- What to produce
What lines of the data below hold the string "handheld"? Copy each one out.
Source data Start Marker
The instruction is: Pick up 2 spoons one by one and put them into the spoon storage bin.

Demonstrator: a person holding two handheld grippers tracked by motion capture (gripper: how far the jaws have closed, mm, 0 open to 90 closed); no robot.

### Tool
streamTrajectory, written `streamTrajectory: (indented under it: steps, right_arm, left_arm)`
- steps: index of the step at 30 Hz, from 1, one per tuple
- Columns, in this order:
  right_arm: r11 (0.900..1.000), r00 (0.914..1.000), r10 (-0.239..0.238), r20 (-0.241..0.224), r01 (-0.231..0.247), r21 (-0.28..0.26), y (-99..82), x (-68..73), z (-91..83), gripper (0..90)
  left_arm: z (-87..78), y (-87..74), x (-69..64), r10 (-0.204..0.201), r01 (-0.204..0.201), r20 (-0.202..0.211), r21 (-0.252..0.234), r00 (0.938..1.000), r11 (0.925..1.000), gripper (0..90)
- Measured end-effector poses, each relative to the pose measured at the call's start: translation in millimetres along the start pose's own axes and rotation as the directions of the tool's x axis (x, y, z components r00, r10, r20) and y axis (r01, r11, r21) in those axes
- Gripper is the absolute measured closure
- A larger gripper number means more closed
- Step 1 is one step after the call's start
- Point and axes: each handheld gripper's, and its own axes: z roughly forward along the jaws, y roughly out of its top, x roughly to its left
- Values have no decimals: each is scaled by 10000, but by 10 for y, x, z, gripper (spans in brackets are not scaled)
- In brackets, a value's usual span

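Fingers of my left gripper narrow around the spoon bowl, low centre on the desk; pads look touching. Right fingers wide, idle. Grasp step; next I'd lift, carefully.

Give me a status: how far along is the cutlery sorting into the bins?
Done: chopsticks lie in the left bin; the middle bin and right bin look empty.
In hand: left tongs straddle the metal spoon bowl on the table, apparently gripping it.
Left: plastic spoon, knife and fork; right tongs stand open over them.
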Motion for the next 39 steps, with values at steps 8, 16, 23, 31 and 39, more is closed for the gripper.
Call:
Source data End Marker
- Written solution
Demonstrator: a person holding two handheld grippers tracked by motion capture (gripper: how far the jaws have closed, mm, 0 open to 90 closed); no robot.
- Point and axes: each handheld gripper's, and its own axes: z roughly forward along the jaws, y roughly out of its top, x roughly to its left

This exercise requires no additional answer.